# WHAT IS BEING ASKED
Reproduce the listing below word for word and exclude any picture.

# GIVEN MATERIAL

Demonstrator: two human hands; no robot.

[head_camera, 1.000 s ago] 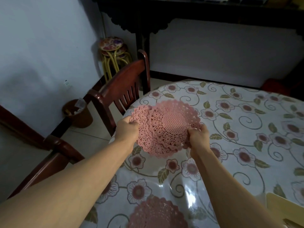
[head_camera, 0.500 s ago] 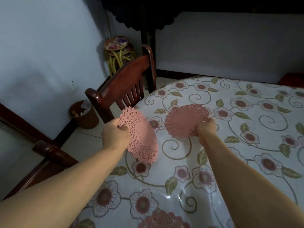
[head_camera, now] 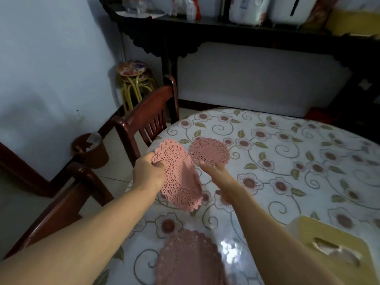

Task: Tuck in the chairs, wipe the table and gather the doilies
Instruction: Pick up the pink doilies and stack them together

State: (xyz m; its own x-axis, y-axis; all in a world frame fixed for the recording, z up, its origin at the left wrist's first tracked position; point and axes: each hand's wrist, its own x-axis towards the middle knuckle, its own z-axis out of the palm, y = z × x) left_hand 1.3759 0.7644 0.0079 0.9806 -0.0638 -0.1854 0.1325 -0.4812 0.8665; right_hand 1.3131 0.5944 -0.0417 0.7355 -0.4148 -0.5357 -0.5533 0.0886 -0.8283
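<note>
Doilies are the pink lace rounds here. One bunch of pink doilies hangs tilted above the near left part of the worktop, pinched at its upper left edge by the left hand, whose fingers curl round the lace. How many rounds are in that bunch is hard to tell. Just beyond it to the right, a single flat doily lies on the floral cover. The right hand hovers just near of that flat doily, fingers straight and loosely spread, holding nothing; its fingertips look close to the lace edge. A darker doily lies flat at the near edge of the worktop between the two forearms. At near right sits a yellow board with a crumpled clear wrapper on it. A dark wooden chair stands against the worktop's far left rim. Past it, by the wall, are stacked yellow-legged stools and a brown bin on the floor.
</note>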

# ANSWER SECTION
Demonstrator: two human hands; no robot.

[head_camera, 1.000 s ago] 
[head_camera, 0.500 s ago] 
[head_camera, now] 

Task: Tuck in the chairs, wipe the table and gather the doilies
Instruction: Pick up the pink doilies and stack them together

State: (xyz m; its own x-axis, y-axis; all in a world frame fixed for the recording, z up, its origin at the left wrist's first tracked position; point and axes: each hand's wrist, its own x-axis towards the middle knuckle, its own z-axis out of the palm, y = z × x) left_hand 1.3759 0.7644 0.0079 0.9806 -0.0638 -0.1854 0.1325 -0.4812 0.8665; right_hand 1.3131 0.5944 -0.0417 0.7355 -0.4148 -0.5357 -0.5533 0.0886 -0.8283
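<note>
Doilies are the pink lace rounds here. One bunch of pink doilies hangs tilted above the near left part of the worktop, pinched at its upper left edge by the left hand, whose fingers curl round the lace. How many rounds are in that bunch is hard to tell. Just beyond it to the right, a single flat doily lies on the floral cover. The right hand hovers just near of that flat doily, fingers straight and loosely spread, holding nothing; its fingertips look close to the lace edge. A darker doily lies flat at the near edge of the worktop between the two forearms. At near right sits a yellow board with a crumpled clear wrapper on it. A dark wooden chair stands against the worktop's far left rim. Past it, by the wall, are stacked yellow-legged stools and a brown bin on the floor.
</note>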

This completes the response to the exercise.